> EXERCISE REQUIREMENTS
Your task is to copy every line of the records below that contains "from".

> RECORDS PROVIDED
= Beginning of Section =

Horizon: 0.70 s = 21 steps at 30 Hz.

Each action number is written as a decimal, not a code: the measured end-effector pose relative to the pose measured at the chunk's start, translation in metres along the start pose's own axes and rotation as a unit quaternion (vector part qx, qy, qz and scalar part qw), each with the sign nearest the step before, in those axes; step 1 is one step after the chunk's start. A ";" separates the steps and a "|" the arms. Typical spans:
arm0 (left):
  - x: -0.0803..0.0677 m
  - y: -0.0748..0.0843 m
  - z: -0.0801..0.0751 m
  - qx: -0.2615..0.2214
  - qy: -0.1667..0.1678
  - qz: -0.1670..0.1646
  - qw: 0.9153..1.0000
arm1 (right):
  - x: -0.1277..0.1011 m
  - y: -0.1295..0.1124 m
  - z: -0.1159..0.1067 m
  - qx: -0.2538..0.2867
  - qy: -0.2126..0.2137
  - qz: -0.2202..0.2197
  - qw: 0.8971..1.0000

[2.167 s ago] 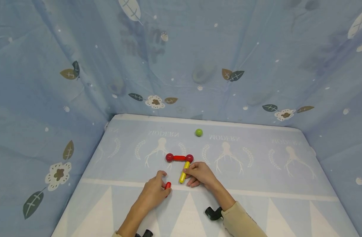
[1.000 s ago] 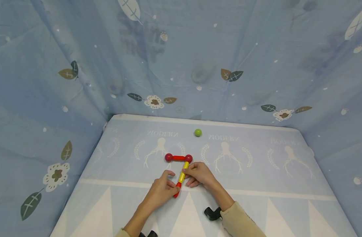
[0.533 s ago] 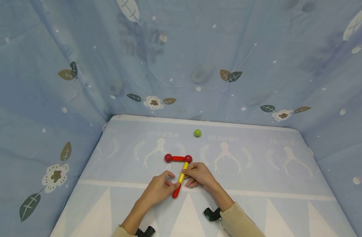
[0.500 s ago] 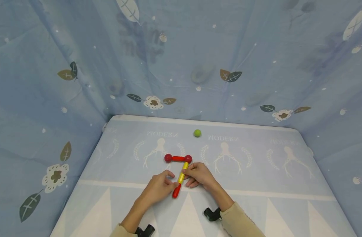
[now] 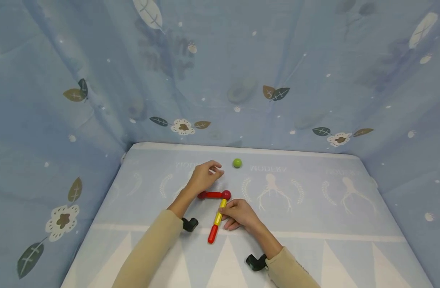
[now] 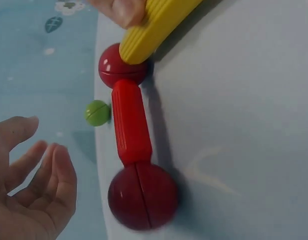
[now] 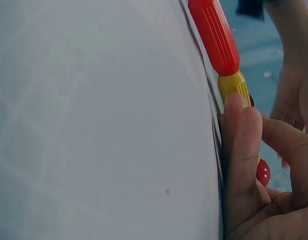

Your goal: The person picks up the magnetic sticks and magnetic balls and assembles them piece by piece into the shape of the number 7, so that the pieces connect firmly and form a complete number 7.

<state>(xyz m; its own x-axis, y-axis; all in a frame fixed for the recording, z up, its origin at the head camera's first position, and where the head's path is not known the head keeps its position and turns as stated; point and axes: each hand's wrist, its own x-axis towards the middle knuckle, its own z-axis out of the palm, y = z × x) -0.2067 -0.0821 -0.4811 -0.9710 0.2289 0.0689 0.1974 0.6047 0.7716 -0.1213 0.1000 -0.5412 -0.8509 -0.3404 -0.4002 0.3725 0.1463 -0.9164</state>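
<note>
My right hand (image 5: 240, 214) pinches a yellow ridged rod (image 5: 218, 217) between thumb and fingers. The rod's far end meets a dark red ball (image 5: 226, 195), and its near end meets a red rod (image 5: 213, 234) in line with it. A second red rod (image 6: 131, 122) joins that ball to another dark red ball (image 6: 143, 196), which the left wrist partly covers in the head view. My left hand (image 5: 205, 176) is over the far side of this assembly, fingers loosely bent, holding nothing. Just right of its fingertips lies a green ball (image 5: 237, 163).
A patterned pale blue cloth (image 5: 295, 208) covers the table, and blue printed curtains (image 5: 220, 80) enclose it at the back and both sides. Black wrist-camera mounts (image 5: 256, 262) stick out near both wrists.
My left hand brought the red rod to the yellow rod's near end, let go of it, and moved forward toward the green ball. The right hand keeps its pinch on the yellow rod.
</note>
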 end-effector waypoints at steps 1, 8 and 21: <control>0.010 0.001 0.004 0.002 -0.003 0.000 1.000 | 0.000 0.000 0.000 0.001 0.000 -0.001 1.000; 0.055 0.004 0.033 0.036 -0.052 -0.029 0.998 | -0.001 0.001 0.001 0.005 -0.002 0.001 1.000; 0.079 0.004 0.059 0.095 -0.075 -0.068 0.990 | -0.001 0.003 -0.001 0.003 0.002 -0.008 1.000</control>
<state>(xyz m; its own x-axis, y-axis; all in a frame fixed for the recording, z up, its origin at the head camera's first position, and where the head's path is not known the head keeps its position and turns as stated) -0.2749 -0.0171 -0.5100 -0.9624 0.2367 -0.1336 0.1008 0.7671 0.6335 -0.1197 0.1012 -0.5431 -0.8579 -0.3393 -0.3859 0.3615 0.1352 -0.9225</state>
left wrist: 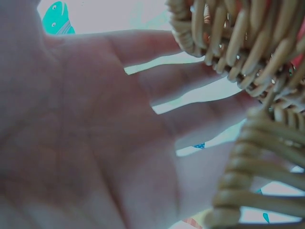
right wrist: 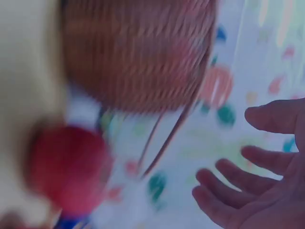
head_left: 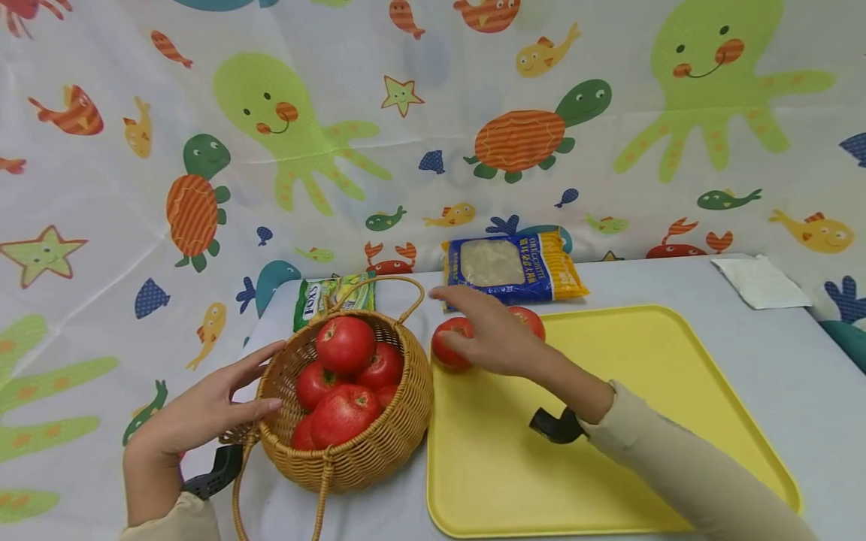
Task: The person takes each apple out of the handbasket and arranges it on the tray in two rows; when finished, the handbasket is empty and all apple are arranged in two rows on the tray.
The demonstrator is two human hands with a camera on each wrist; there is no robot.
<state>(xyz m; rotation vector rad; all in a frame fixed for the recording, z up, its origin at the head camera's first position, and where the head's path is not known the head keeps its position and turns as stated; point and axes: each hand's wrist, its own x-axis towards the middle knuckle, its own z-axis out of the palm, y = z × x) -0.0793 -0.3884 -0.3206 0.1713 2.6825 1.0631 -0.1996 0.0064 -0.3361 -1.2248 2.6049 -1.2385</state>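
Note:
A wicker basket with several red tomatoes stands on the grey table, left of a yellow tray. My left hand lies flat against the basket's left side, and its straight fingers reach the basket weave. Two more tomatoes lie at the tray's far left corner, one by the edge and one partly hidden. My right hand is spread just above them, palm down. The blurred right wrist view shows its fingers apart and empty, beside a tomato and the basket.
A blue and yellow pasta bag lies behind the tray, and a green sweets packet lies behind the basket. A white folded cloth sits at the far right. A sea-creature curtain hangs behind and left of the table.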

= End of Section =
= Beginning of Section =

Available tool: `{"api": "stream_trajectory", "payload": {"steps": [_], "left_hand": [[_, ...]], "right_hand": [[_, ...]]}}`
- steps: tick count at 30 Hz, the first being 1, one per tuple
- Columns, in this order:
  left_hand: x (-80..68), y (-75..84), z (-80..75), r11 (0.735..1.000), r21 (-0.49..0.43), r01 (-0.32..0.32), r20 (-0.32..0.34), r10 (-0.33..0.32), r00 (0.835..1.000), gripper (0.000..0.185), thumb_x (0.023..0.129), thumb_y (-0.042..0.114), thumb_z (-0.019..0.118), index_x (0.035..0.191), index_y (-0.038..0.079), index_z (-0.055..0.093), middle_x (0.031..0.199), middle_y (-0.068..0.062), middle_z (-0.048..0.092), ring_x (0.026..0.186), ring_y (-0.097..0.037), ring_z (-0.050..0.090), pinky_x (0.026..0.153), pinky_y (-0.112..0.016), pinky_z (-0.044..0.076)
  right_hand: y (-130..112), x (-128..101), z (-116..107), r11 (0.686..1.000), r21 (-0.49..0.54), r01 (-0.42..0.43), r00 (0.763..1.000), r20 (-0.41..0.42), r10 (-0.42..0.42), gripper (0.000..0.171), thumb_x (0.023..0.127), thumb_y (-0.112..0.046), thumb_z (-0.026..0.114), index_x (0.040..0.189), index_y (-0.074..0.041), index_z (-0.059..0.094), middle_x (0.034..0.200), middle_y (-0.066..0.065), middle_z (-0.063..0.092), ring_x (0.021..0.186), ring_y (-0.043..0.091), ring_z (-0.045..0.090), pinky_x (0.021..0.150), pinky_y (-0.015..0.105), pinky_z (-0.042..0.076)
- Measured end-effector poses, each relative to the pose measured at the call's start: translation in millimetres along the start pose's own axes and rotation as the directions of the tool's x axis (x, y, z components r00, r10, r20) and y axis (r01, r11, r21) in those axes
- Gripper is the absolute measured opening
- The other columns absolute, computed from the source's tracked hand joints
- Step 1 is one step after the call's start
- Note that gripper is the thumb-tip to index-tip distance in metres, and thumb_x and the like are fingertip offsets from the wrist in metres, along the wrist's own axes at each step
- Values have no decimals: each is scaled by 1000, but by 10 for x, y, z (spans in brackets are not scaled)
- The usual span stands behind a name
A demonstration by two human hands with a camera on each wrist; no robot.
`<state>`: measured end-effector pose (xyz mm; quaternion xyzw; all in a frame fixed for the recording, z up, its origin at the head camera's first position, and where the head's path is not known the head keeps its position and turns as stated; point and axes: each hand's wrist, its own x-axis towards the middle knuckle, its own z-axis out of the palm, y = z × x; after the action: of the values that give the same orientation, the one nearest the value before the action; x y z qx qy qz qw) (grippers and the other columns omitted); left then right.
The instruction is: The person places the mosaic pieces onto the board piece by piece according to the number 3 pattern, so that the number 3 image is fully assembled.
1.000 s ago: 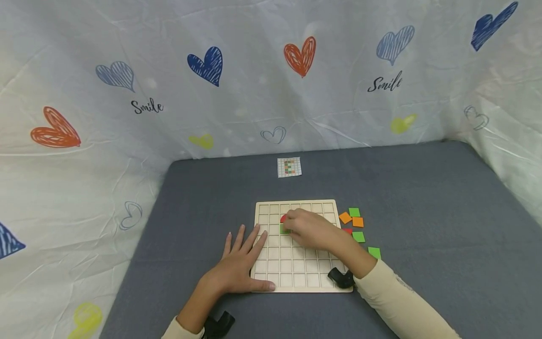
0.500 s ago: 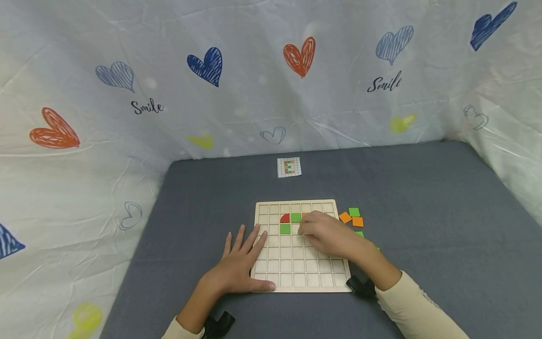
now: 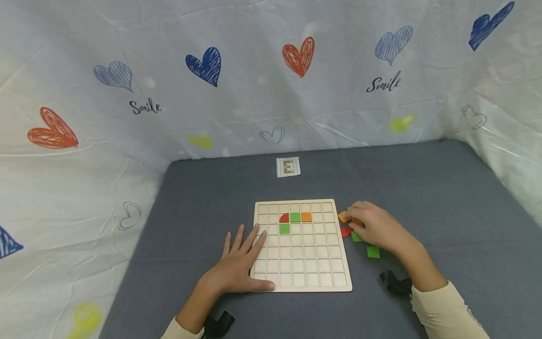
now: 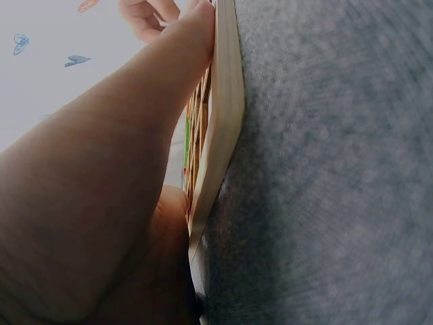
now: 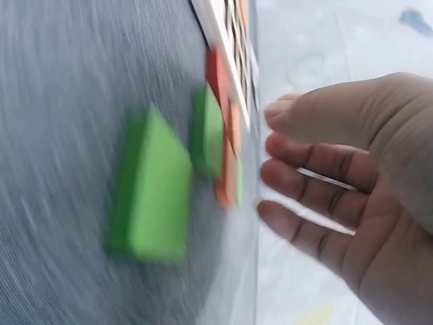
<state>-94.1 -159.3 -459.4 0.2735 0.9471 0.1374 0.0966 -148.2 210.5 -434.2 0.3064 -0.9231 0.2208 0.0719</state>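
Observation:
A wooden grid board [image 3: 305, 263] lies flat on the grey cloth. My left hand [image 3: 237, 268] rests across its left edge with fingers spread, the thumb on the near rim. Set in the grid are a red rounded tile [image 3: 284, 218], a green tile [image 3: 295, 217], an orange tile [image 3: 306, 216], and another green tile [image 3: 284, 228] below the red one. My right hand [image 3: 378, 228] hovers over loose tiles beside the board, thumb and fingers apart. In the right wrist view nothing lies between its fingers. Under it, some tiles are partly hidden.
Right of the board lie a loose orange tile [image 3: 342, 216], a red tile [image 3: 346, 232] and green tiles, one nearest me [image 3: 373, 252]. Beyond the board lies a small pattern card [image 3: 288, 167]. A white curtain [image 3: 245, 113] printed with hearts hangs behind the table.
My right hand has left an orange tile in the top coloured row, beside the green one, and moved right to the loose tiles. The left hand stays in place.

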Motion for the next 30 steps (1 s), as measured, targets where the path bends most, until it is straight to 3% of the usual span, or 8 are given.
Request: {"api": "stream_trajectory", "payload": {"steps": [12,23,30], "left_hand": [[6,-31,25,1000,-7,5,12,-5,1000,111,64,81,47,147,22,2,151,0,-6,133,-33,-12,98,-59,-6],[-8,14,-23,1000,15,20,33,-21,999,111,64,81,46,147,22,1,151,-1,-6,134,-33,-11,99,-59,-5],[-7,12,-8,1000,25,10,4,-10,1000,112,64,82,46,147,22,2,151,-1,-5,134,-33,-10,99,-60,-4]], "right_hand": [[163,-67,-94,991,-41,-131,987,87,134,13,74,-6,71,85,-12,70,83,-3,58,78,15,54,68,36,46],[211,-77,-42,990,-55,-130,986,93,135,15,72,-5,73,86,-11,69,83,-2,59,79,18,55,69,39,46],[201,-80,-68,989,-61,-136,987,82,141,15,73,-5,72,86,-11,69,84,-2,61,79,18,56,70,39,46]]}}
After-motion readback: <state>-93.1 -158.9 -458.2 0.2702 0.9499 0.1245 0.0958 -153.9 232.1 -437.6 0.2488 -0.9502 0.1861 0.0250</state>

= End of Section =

> REPLY
- The other columns absolute, computed from the source's tracked hand joints
- Note that gripper is the thumb-tip to index-tip distance in metres, and thumb_x and the like are fingertip offsets from the wrist in metres, along the wrist's own axes at each step

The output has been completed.